*** Dataset extract ***

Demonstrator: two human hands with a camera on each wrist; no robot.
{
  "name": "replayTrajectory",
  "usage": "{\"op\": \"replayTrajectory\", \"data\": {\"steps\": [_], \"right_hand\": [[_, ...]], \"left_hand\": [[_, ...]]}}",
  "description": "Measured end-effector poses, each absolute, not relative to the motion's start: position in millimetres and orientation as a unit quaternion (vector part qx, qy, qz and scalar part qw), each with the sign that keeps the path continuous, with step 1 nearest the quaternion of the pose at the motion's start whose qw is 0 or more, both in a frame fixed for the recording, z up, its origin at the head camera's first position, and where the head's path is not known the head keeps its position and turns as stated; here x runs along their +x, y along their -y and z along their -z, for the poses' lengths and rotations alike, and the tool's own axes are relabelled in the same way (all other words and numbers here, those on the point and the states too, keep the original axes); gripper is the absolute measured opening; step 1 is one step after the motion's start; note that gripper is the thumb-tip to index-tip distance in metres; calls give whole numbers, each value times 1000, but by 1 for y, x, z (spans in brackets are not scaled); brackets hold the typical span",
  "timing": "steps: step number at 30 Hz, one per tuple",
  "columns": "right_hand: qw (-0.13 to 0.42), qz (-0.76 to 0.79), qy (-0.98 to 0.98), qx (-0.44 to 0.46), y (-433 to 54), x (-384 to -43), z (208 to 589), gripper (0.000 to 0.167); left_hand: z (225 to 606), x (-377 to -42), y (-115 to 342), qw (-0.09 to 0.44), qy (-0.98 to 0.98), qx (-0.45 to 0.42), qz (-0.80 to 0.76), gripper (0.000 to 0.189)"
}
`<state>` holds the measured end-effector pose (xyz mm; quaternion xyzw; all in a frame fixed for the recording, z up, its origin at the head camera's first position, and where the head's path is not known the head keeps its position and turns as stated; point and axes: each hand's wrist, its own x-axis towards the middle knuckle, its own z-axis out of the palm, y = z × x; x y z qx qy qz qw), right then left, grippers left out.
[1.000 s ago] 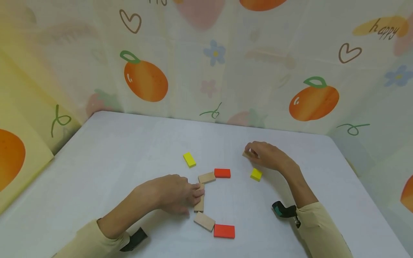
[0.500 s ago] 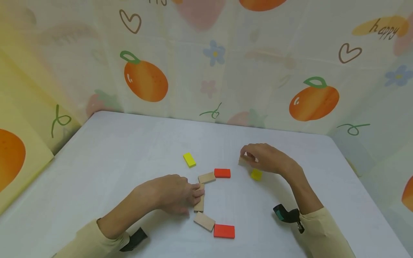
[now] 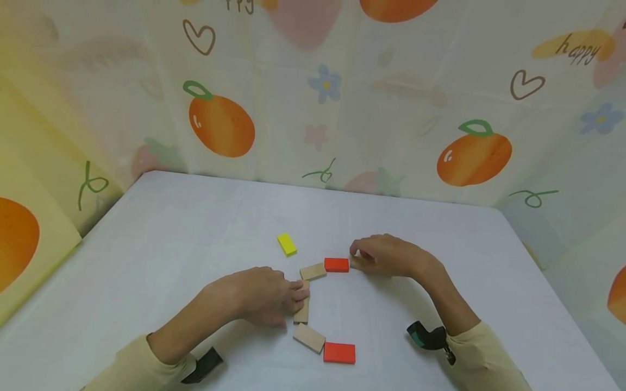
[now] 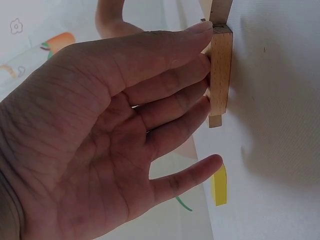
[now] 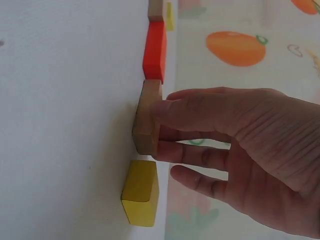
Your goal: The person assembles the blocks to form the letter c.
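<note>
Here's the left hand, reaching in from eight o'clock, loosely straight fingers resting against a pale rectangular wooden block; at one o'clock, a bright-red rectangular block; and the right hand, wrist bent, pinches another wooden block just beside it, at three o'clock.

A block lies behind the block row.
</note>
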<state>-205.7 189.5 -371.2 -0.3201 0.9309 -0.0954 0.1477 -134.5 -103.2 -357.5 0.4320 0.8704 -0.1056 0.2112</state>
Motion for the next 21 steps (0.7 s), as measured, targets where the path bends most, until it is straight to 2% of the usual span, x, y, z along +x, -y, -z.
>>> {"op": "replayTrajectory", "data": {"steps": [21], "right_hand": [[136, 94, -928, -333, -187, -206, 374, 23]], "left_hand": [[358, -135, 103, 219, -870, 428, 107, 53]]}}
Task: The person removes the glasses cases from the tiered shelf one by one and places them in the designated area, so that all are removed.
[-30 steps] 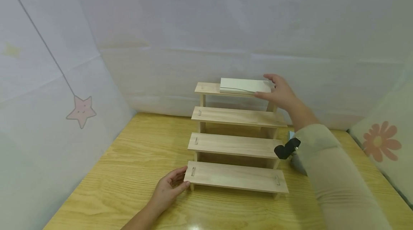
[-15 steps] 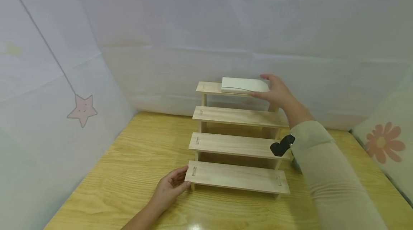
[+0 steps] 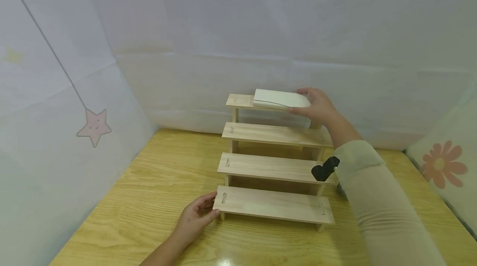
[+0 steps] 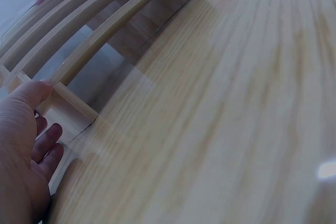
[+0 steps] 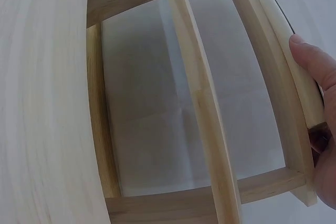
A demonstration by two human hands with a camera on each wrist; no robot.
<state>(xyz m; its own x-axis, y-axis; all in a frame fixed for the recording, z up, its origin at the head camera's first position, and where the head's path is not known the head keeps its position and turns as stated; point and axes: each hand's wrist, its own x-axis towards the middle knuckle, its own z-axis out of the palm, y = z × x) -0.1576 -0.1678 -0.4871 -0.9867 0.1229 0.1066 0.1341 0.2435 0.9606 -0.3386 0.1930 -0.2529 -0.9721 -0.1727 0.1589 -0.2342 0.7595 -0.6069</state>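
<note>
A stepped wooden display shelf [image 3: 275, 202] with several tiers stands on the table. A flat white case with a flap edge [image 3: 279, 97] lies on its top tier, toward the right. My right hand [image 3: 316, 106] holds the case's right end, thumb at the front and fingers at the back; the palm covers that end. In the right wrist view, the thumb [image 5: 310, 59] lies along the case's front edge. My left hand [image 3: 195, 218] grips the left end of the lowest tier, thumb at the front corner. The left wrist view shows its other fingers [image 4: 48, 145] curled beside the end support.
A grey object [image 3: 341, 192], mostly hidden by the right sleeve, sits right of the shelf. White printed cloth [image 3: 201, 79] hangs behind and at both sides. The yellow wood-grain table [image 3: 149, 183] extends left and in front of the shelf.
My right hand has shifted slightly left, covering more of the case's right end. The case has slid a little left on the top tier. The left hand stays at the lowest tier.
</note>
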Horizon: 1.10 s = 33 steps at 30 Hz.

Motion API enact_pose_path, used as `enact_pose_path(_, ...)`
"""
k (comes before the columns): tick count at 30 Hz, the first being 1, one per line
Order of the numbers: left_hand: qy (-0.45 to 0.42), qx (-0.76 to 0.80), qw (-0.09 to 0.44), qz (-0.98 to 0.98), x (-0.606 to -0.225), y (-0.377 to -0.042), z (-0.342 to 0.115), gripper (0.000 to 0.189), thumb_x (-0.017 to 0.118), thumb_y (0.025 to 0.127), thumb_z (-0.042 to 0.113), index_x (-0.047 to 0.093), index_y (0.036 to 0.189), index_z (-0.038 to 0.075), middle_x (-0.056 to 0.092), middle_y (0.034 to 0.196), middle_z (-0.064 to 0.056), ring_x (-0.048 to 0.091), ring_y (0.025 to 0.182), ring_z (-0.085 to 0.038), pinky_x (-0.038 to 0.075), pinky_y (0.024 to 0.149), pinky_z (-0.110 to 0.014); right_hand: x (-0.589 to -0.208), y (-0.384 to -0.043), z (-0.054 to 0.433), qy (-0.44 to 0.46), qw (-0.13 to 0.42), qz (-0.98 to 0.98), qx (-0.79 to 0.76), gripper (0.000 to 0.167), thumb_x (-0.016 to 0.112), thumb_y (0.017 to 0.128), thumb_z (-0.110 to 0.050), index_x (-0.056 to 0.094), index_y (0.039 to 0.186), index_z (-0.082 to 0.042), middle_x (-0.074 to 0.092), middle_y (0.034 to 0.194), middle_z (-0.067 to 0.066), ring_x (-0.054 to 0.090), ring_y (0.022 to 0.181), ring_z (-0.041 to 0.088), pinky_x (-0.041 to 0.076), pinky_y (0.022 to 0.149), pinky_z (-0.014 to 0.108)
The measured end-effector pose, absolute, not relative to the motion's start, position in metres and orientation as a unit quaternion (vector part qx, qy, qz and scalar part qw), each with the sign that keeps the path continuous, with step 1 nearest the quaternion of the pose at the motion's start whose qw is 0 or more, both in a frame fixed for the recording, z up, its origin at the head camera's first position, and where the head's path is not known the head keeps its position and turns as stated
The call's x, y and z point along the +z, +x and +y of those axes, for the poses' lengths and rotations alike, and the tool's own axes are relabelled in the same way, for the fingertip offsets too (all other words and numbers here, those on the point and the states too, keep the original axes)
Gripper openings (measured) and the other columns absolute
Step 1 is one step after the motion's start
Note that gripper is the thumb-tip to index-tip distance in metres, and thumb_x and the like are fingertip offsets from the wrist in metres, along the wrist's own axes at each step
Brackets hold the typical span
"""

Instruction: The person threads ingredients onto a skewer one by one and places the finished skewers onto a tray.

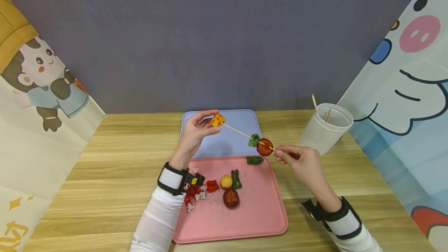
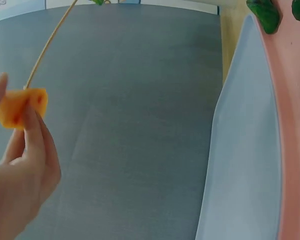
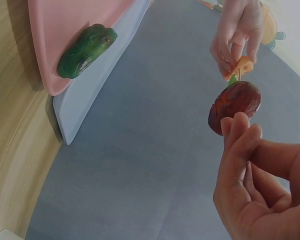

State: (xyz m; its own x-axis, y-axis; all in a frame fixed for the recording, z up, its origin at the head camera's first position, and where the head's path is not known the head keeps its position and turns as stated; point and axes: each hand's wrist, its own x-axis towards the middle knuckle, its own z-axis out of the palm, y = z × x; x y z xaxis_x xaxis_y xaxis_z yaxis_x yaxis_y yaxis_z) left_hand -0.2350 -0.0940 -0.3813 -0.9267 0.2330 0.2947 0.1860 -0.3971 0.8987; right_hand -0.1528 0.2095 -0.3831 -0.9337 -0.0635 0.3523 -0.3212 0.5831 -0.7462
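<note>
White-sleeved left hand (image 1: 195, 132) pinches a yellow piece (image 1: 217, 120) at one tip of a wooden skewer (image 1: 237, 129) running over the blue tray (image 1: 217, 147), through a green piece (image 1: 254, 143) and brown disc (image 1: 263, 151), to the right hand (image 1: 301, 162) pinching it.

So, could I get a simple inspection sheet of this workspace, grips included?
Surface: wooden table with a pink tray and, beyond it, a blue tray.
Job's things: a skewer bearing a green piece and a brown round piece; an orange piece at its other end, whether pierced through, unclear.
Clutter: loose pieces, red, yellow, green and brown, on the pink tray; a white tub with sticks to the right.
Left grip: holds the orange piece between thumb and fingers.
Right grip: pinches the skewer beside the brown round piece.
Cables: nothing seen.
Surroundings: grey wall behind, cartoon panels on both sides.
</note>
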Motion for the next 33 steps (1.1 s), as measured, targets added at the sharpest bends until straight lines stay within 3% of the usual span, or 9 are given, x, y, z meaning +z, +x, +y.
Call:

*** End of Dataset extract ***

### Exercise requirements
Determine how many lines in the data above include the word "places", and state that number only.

### Your response
2